Murphy, we want to point out, very effectively makes the case that there is a fatal contingency underlying social contract theory and a retributive theory of punishment based on it. His mobilization of Marxist thinking to show this is genius. But Marx himself is in the grip of a set of presuppositions that are no better supported: namely that economic conditions determine the moral structure of society, that this has or even could be established scientifically, that the possibility of reciprocity in the rich sense Bonger intends could be the foundation for a society of humans as we know them, and finally—even if some or all of this could be accepted (and we confess a certain qualified sympathy with it)—that there may not be some empirical contingency even more foundational of the structure and moral character of societies than the distribution of material goods: such as the bifurcation of the species into distinct natural kinds: women and men—and the fact that punishment and criminality are almost exclusively problems of the latter. They are masculine problems. This is so with greater clarity than any we can attribute to the self-evidence of social and economic conditioning.

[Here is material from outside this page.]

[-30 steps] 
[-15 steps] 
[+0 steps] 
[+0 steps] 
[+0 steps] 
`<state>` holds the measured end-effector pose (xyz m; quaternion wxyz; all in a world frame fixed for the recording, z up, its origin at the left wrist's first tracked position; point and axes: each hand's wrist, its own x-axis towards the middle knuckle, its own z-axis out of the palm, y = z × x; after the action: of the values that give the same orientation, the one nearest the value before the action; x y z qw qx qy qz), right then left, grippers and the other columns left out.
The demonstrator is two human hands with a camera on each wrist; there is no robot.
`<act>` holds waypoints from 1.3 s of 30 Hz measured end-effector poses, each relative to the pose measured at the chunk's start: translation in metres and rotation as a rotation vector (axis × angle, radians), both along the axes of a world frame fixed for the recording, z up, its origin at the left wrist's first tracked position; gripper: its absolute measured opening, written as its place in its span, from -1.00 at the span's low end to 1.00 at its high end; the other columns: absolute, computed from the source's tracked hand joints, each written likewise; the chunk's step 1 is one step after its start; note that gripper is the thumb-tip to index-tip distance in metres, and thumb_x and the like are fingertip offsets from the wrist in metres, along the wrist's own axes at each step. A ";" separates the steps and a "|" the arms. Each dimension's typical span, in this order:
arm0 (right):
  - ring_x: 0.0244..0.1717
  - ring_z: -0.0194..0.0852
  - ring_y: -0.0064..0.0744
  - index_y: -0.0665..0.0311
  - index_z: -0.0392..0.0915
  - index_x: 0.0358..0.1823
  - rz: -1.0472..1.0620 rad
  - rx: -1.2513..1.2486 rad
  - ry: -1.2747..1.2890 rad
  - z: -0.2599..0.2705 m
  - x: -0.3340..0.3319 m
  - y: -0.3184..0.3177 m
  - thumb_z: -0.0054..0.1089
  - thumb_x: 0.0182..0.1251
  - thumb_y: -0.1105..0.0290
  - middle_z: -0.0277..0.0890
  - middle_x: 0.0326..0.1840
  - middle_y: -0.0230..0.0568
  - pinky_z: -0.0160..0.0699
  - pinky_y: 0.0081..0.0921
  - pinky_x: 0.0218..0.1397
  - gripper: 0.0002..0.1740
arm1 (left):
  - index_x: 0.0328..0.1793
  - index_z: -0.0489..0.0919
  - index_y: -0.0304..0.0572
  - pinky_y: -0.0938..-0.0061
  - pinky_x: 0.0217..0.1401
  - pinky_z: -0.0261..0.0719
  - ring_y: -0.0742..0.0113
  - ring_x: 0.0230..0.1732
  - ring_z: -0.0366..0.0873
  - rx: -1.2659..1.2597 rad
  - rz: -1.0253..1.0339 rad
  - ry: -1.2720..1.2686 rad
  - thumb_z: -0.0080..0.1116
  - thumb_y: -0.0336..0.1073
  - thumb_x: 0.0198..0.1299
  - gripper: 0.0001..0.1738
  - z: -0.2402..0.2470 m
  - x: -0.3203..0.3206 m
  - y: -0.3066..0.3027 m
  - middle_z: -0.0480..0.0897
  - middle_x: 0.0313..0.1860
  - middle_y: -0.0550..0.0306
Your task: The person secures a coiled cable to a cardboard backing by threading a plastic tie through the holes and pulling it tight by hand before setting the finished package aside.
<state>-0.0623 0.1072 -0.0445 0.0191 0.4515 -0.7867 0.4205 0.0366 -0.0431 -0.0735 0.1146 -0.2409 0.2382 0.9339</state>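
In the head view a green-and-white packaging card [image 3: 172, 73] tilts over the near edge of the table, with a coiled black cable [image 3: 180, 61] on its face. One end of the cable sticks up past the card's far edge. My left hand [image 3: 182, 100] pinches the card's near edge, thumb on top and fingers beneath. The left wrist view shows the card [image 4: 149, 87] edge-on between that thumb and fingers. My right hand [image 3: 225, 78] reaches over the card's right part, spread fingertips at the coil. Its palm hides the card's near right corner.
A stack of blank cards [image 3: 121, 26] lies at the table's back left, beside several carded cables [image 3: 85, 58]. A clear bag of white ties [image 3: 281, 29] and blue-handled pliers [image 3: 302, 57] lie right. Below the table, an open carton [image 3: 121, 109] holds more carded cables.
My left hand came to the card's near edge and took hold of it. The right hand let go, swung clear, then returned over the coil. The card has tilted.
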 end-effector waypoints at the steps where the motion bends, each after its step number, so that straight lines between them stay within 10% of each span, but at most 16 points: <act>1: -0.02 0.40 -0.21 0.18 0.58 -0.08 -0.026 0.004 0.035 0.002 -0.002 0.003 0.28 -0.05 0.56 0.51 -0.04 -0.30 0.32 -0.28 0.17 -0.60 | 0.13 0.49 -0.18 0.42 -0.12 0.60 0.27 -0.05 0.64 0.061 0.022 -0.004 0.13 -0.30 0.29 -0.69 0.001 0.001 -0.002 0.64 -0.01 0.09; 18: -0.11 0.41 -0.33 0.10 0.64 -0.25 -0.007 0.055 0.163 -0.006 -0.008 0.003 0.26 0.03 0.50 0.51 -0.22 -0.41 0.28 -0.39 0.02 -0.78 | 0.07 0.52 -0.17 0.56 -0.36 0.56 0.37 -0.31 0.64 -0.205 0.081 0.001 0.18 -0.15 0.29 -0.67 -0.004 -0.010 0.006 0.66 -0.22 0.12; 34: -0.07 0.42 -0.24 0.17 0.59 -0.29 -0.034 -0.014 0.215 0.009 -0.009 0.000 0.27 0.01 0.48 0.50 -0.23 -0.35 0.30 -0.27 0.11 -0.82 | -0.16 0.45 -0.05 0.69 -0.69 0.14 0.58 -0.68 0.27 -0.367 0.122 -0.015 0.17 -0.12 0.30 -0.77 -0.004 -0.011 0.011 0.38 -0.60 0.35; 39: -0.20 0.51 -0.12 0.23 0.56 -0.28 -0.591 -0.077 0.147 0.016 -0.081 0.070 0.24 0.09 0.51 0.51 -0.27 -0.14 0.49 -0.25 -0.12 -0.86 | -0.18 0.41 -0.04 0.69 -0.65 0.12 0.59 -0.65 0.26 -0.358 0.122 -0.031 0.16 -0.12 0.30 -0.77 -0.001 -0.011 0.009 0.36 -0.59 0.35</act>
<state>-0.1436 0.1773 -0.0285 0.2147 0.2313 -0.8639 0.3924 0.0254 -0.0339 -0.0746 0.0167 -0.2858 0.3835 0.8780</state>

** Editor’s note: Luno emphasizes “paramount” here. As he makes clear elsewhere, autonomy, as conceived by women, remains a value to them, but it is not conceived in a way that permits it to trump all others. See his discussion of Berlin’s two freedoms, for example.

And it entails that class structure has the particular character it does because it is based on a value of paramount importance to one, but not the other, of the two natural kinds of moral being. That value is individual autonomy.** Its sacredness to the prevailing system is not accidental, given the natural kinds in question.]